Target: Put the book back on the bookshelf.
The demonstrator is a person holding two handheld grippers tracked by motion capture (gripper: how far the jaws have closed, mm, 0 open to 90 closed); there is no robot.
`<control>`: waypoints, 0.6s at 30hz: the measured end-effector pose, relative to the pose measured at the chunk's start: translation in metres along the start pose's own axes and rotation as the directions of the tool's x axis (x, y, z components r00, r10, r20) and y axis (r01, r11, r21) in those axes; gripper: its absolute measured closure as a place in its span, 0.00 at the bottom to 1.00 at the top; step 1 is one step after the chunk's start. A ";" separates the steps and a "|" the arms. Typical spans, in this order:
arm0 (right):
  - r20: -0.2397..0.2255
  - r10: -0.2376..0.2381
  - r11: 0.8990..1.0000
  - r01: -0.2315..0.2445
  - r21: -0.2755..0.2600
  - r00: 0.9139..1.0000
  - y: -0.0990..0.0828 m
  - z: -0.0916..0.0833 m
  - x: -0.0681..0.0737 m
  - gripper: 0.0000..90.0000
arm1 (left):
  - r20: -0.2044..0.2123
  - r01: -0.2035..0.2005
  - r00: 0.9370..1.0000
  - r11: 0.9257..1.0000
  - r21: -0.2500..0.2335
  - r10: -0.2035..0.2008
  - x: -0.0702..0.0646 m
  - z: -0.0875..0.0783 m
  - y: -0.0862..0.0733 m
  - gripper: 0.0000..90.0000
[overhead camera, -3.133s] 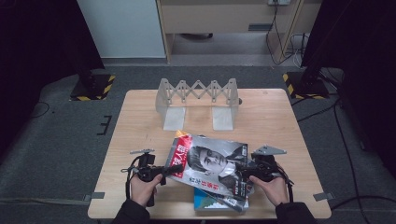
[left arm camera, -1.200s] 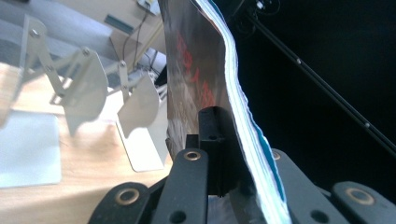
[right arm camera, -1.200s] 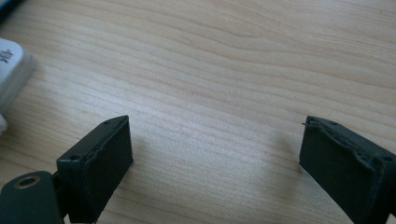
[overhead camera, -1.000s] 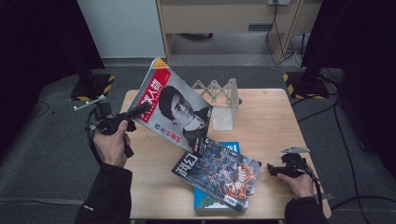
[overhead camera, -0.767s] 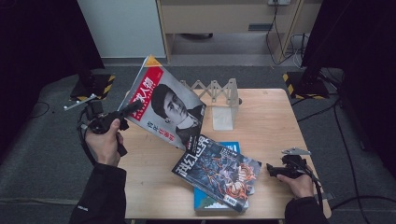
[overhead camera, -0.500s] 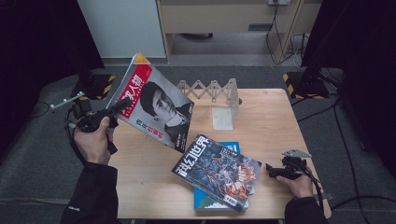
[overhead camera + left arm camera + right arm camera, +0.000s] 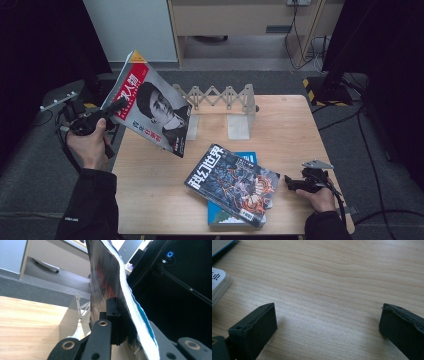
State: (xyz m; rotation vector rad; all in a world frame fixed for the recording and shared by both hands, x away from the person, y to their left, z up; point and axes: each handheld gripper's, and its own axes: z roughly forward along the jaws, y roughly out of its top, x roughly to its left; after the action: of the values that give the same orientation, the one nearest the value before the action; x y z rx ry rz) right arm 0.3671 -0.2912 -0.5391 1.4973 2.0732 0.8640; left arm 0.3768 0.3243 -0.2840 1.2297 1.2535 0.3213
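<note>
Left gripper (image 7: 116, 106) clamping tight on the red-edged magazine (image 7: 152, 116), gripping it by its left edge and holding it up off the counter (image 7: 165, 200), tilted, above the counter's left rear corner; in the left gripper view, jaws pinching the magazine (image 7: 113, 287) edge-on, pages curving away upward. Left hand (image 7: 90, 142) sitting out past the counter's left edge. Just behind and right of the magazine, standing at the counter's rear: a pale folding rack (image 7: 222, 97) with two upright plates. Lying flat at front centre, well apart from the lifted one: a dark comic-cover magazine (image 7: 232, 182), resting skewed on a blue book (image 7: 235, 217). Right gripper (image 7: 292, 182) resting low near the counter's right front, just beside the dark magazine's right edge, pointing toward it; jaws having just been opening, now spread wide with nothing between them, bare wood (image 7: 332, 290) showing in the gap in the right gripper view, a corner of the stacked magazine (image 7: 219, 286) peeking in at that view's left.
</note>
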 end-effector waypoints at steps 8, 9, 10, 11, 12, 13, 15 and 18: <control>-0.001 0.000 1.000 0.000 0.000 1.000 0.000 0.000 0.000 0.02 | -0.052 -0.051 0.997 0.999 -0.008 0.050 0.001 0.019 -0.002 0.96; -0.001 0.000 1.000 0.000 0.000 1.000 0.000 0.000 0.000 0.02 | -0.059 -0.059 0.997 0.998 -0.006 0.059 0.002 0.022 -0.003 0.96; -0.001 0.000 1.000 0.000 0.000 1.000 0.000 0.000 0.000 0.02 | -0.064 -0.059 0.996 0.998 -0.007 0.059 0.002 0.025 -0.004 0.96; -0.001 0.000 1.000 0.000 0.000 1.000 0.000 0.000 0.000 0.02 | -0.069 -0.063 0.996 0.998 -0.003 0.063 0.003 0.028 -0.004 0.96; -0.001 0.000 1.000 0.000 0.000 1.000 0.000 0.000 0.000 0.02 | -0.074 -0.062 0.995 0.998 -0.006 0.061 0.004 0.031 -0.006 0.96; -0.001 0.000 1.000 0.000 0.000 1.000 0.000 0.000 0.000 0.02 | -0.077 -0.068 0.995 0.998 0.000 0.067 0.006 0.034 -0.007 0.96; -0.001 0.000 1.000 0.000 0.000 1.000 0.000 0.000 0.000 0.02 | -0.082 -0.060 0.995 0.998 0.007 0.060 0.013 0.041 -0.014 0.96; -0.001 0.000 1.000 0.000 0.000 1.000 0.000 0.000 0.000 0.02 | -0.093 -0.049 0.994 0.999 0.015 0.051 0.020 0.048 -0.021 0.96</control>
State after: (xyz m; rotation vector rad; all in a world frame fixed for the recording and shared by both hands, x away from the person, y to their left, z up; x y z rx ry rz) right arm 0.3671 -0.2912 -0.5391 1.4976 2.0736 0.8643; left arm 0.4157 0.3065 -0.3203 1.2704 1.3074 0.4118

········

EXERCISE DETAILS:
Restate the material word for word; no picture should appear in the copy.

EXERCISE ANSWER:
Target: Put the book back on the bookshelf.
The demonstrator is a person holding two handheld grippers tracked by motion capture (gripper: how far the jaws have closed, mm, 0 open to 90 closed); there is no robot.
`<control>`: waypoints, 0.6s at 30hz: the measured end-effector pose, relative to the pose measured at the chunk's start: translation in metres along the start pose's own axes and rotation as the directions of the tool's x axis (x, y, z components r00, r10, r20) and y axis (r01, r11, r21) in those axes; gripper: its absolute measured closure as a place in its span, 0.00 at the bottom to 1.00 at the top; step 1 is one step after the chunk's start. A ";" separates the steps and a "|" the arms. Typical spans, in this order:
arm0 (right):
  - r20: -0.2397..0.2255
  - r10: -0.2376..0.2381
  - r11: 0.8990..1.0000
  - r01: -0.2315..0.2445
  - r21: -0.2755..0.2600
  - r00: 0.9139..1.0000
  - y: -0.0990..0.0828 m
  - z: -0.0916..0.0833 m
  - x: -0.0681..0.0737 m
  - gripper: 0.0000..90.0000
arm1 (left):
  - r20: -0.2044..0.2123
  - r01: -0.2035..0.2005
  - r00: 0.9370..1.0000
  - r11: 0.9257..1.0000
  - r21: -0.2500..0.2335
  - r10: -0.2035..0.2008
  - x: -0.0702..0.0646 m
  - z: -0.0875..0.0783 m
  - y: -0.0862..0.0733 m
  - gripper: 0.0000..90.0000
[overhead camera, -3.133s] 
[left arm camera, -1.200s] 
[right arm camera, -1.200s] 
[overhead camera, -1.000s] 
[overhead camera, -0.767s] 
[overhead camera, -0.500s] 
[overhead camera + left arm camera + right arm camera, +0.000s] 
State: (xyz m; rotation vector rad; all in a world frame fixed for the recording and shared by both hands, x away from the person, y to their left, z up; point and axes: each handheld gripper's, and its own axes: z roughly forward along the jaws, y roughly out of its top, x roughly to its left; after the action: of the values that give the same orientation, the one nearest the value before the action; x y z rx ry rz) right arm 0.3671 -0.2912 -0.5391 1.4973 2.0732 0.8640; left arm 0.3768 0.3243 -0.2840 1.2297 1.2535 0.3213
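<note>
Left gripper (image 7: 116, 106) clamping tight on the red-edged magazine (image 7: 152, 116), gripping it by its left edge and holding it up off the counter (image 7: 165, 200), tilted, above the counter's left rear corner; in the left gripper view, jaws pinching the magazine (image 7: 113, 287) edge-on, pages curving away upward. Left hand (image 7: 90, 142) sitting out past the counter's left edge. Just behind and right of the magazine, standing at the counter's rear: a pale folding rack (image 7: 222, 97) with two upright plates. Lying flat at front centre, well apart from the lifted one: a dark comic-cover magazine (image 7: 232, 182), resting skewed on a blue book (image 7: 235, 217). Right gripper (image 7: 292, 182) resting low near the counter's right front, just beside the dark magazine's right edge, pointing toward it; jaws having just been opening, now spread wide with nothing between them, bare wood (image 7: 332, 290) showing in the gap in the right gripper view, a corner of the stacked magazine (image 7: 219, 286) peeking in at that view's left.
</note>
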 end-effector waypoints at steps 8, 9, 10, 11, 12, 13, 15 and 18: <control>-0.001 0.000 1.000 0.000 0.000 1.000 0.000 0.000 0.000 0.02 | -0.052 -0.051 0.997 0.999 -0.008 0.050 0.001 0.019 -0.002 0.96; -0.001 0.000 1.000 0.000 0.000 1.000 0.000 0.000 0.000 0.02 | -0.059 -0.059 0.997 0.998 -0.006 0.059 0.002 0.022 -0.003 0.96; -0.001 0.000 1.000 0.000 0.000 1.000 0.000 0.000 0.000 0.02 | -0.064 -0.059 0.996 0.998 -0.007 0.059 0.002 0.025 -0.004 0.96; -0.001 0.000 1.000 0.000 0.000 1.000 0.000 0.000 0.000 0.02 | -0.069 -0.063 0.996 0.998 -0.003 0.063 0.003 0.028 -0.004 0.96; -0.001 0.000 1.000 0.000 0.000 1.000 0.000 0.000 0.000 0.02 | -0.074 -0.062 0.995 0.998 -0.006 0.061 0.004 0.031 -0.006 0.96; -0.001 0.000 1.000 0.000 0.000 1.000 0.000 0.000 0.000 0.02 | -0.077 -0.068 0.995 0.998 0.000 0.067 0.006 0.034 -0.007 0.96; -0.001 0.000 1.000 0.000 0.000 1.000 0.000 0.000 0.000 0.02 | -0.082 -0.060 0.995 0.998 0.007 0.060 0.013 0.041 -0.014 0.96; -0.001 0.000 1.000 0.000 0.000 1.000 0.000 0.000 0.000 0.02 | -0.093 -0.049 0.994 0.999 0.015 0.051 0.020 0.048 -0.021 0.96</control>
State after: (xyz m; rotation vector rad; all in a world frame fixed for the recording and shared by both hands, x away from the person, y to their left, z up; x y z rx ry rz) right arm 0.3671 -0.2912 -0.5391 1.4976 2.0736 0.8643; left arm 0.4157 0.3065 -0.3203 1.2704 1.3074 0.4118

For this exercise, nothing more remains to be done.